In fact, all other emissions quota trading platforms, are either under- or non-performing, a far cry from expected traded volumes and impact. The United States closed down its climate bourse eight years ago.

 

Opinion polls in Canada and the United States consistently confirm that that two out of three polled are against any additional tax burdens to meet carbon targets. Things are not much different in Europe, but such sociology is purposefully withheld from the general public. Instead, climate panic stories flood the media news streams, garnished with the mantra that Europe must at all costs remain a global leader in addressing climate change.

 

The growing pain and higher costs have a sobering up effect, as a greater number of people realize that we should not throw good money after bad and should confine our climate change aspiration to our resources.
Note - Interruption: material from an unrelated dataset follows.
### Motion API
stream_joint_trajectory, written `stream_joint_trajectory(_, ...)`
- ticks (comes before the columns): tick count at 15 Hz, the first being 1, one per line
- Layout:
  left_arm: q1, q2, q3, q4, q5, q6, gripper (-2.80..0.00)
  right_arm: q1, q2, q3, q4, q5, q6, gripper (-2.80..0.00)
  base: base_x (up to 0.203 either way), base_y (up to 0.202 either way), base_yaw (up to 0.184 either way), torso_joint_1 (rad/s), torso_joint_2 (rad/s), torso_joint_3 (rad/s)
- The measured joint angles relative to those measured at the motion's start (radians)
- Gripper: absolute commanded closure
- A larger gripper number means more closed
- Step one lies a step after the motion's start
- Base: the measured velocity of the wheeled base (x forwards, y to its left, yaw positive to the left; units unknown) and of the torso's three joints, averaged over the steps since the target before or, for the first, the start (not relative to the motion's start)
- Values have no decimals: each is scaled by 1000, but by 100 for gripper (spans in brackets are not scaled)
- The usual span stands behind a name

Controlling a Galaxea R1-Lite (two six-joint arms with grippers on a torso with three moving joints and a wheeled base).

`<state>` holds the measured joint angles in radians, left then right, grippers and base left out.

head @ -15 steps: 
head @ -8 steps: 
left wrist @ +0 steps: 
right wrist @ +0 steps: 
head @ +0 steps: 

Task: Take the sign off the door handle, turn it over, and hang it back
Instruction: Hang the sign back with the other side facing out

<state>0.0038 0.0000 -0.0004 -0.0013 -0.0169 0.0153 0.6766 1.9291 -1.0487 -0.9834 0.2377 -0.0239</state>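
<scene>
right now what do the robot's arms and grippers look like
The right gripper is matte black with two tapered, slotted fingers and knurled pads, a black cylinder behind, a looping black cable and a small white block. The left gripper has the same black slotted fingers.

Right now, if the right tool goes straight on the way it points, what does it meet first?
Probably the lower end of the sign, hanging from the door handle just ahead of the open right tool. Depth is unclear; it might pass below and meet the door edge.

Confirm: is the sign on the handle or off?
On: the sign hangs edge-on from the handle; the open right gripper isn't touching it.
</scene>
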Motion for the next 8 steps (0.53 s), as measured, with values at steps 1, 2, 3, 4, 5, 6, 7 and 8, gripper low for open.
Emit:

Any policy enforced upon people, demanding a sacrifice that directly or indirectly affects their standard of living, ultimately leading to higher taxation, is doomed – regardless of the catastrophic scenarios and Armageddon talk.

 

Few will buy with circumstantial evidence that hardship today will be compensated over time with higher quality of life in an unspecified future.

 

The only sensible environmental protection policies, including climate change remedial action, should be tailored to fit human scale and reflect coordinates of the immediate environment – street, neighborhood, city, country, where individuals and groups can make the difference by sharing dedication, time and resources in influencing and controlling their footprint.

 

A walk around Sofia would prove that in spite of achieving, at least in part, country goals for renewables in final energy consumption, the perception of a cleaner city and higher quality air and water is evasive. Success in turning the course in global climatic processes is still and will remain superfluous, difficult to measure, while cleaning and bettering the immediate environment is a clearly recognizable fact. In many aspects, climate change aloofness is reminiscent of the neo-marxist and early Soviet pathos when people were told to fight for global peace, while ignoring violence and abuse of human rights next door.

 

Without sound economic logic and an adequate business plan, climate policies are doomed, regardless of the number of alarmist reports by scientists and economists. Success hangs on a thin thread until the moment someone dares to ask why and how much, and he is not convinced that it is worth it.